» **HOW TO COMPLETE THIS TASK**
With the pictures omitted, write out all of the listing exactly.

··········

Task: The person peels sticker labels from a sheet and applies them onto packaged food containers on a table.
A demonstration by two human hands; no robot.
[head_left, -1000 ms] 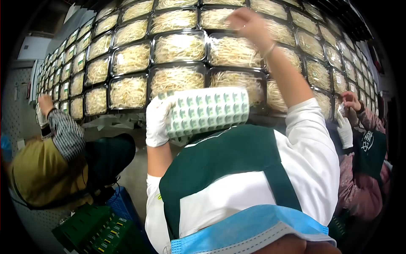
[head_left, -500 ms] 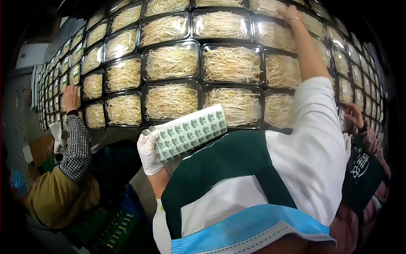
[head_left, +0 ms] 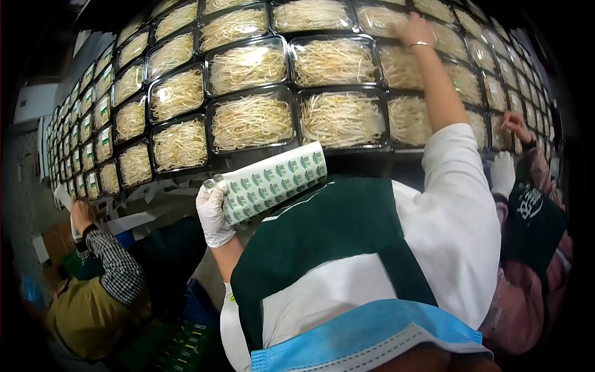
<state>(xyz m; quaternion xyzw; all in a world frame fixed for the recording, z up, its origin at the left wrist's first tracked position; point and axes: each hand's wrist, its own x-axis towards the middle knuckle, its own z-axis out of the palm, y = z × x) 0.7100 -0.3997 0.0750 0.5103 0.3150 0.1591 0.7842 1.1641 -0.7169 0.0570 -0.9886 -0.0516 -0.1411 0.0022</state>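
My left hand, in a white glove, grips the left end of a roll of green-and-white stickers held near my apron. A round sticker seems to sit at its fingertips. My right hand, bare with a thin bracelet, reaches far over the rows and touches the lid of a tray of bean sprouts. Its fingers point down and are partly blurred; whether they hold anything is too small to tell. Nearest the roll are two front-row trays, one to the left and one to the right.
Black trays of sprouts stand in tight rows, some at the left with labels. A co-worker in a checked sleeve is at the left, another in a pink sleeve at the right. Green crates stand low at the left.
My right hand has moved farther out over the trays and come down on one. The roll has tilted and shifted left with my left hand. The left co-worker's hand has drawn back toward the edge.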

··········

» **OUTPUT BELOW**
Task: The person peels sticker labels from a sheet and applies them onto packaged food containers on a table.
A demonstration by two human hands; no robot.
[head_left, -1000 ms] 
[head_left, -500 ms] 
[head_left, +0 ms] 
<state>(xyz m; quaternion xyzw; all in a world frame fixed for the recording, z up, its origin at the left wrist's first tracked position; point and axes: each hand's wrist, its own x-axis towards the middle knuckle, its own z-axis out of the palm, y = z × x) 0.7100 -0.3997 0.0750 0.5103 0.3150 0.1591 0.7842 1.1641 -0.7169 0.0570 -0.9886 -0.0516 -0.1411 0.0022</state>
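My left hand, in a white glove, grips the left end of a roll of green-and-white stickers held near my apron. A round sticker seems to sit at its fingertips. My right hand, bare with a thin bracelet, reaches far over the rows and touches the lid of a tray of bean sprouts. Its fingers point down and are partly blurred; whether they hold anything is too small to tell. Nearest the roll are two front-row trays, one to the left and one to the right.
Black trays of sprouts stand in tight rows, some at the left with labels. A co-worker in a checked sleeve is at the left, another in a pink sleeve at the right. Green crates stand low at the left.
My right hand has moved farther out over the trays and come down on one. The roll has tilted and shifted left with my left hand. The left co-worker's hand has drawn back toward the edge.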

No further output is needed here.